Python Conference APAC 2024

Python in the browser: my journey towards enhancing the Scientific Python ecosystem's interoperability with Pyodide
2024-10-26 , CLASS #2 - 4B
Language: English

The Python programming language in recent years has gained advancements not only in terms of speed but also with its coverage of platforms and architectures that it supports, such as the upcoming iOS (PEP 730) and Android (PEP 738) ABIs, which will be a boon for its popularity and help expand it to a large variety of users. Similarly, the advent of WebAssembly (through the Emscripten toolchain) in the last decade has served a purpose rarely met by any other implementation of low-level code: being able to provide a way to run programs written in multiple languages at near-native speed by reworking higher-level instructions and their intermediate representations to near-assembly ones, that can run inside conventional browsers such as Google Chrome (and other Chromium-based browsers), Safari, and Firefox; across devices.

Here, the web browser has 1. access to the CPU of the host machine and therefore does not hit any major speed or connectivity constraints, and 2. the inherent security models for web browsers and sophisticated sandboxing means that security constraints are seldom a problem.

This talk shall describe Python in WebAssembly through its most popular implementation (Pyodide), and about how I am working with the Scientific Python and PyData ecosystems for scientific computing, artificial intelligence, data science, and more to improve interoperability with Pyodide – and lastly, it will discuss through an interactive yet informational exchange coupled with pragmatic considerations for this Python distribution in specific in terms of interactive documentation and packaging insights, and provide a precursor on how the Scientific Python ecosystem is expected to change in the coming years with further advancements in this area.


Prerequisites and takeaways

  • This talk is intended for those familiar to a reasonable extent with the Python programming language and scientific computing libraries such as NumPy, SciPy, Pandas, and Matplotlib.
  • However, it does not intend to dive into the details behind the implementation of Pyodide and how it uses the Emscripten toolchain, in order to appeal to a wider audience. The majority of the talk will also be accessible to new learners, who should be able to learn about software packaging and web-based interactive documentation. Seasoned Python programmers may still end up learning a few new things related to Pyodide, Emscripten and WASM.
  • Participants should expect to receive a mixture of technical and non-technical content. Therefore, they should be familiar with using a web browser and navigating through documentation-based static websites.

Outline

An outline of the content is provided below, with 25 minutes for the slides and 5 minutes for questions.

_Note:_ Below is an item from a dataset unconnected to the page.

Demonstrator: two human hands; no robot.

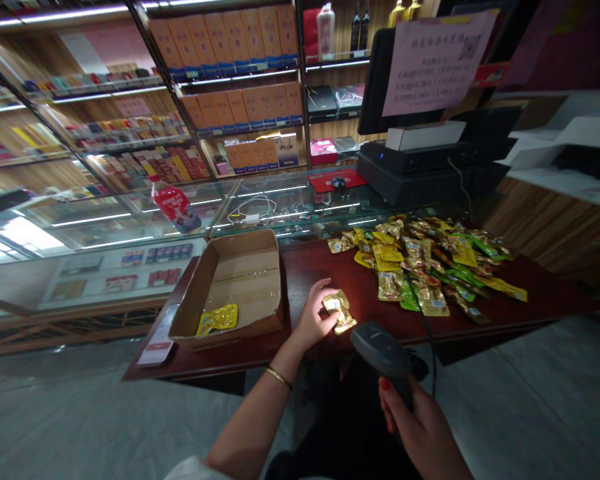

Slides 1-5 – An introduction to Python in the browser – 2-5 minutes

  1. A brief intro about Python in the browser, how Python has been historically supported
  2. Notebooks such as Google Colab, Binder, and Deepnote that provide literate programming environments
  3. Interactive programming/pair programming
  4. How Pyodide was compiled in the first place (2018, Michael Droettboom at Mozilla) via the Emscripten toolchain
  5. Necessary limitations of Pyodide:
    5.1. Lack of threading and multiprocessing
    5.2. Lack of modules in the Python stdlib

Slides 6-10 – An introduction to Pyodide – 5 minutes

  1. Pyodide, a Python distribution that works entirely in the browser
  2. Browser limitations
  3. An interactive demo

Slides 11-15 – A shallow dive into Pyodide internals – 5 minutes

  1. How Pyodide compiles CPython
  2. The ramifications of the bitness being only 32 bits (floating point imprecisions, etc.)
  3. How is Pyodide’s ABI defined, plus its compatibility (i.e., which answers the question: why does Pyodide keep to the same Emscripten version for every release?)

Slides 16-25 – Pyodide packaging and interactive documentation – 10-12 minutes

  1. How Python package ecosystems are going to shape up for Pyodide in the coming years, as Pyodide eventually puts out a v1 release, i.e., how is Pyodide useful
  2. Interactive documentation
  3. More examples of how to use a package
    3.1. Tutorials
    3.2. Notebooks
    3.3. Interactive resources, and
    3.4. Better documentation overall
  4. How can package authors make their documentation fully interactive?
  5. JupyterLite kernels and WASM notebooks, the Sphinx documentation engine, and Sphinx extensions
  6. In-tree vs out-of-tree builds
    6.1. Out-of-tree builds enhance the robustness of the package across the public API at runtime and introduce better support, intertwined with interactive API docs
  7. A brief for the Pyodide build system (pyodide-build)
  8. Smaller wheels/binaries for packages because of download size constraints and how this is being prepared across build backends

Agriya Khetarpal is a software engineer at Quansight Labs, where he works on the packaging and distribution of fundamental open-source software in the PyData stack, and on approaches to WASM-powered interactive documentation that are primarily built to serve the purpose of accessibility and education for the Python programming language.

He is interested in Python packaging, scientific computing, numerical software, compilers and toolchains, and many more topics.

Agriya recently graduated from the University of Delhi with a bachelor's degree, majoring in computer science and mathematics.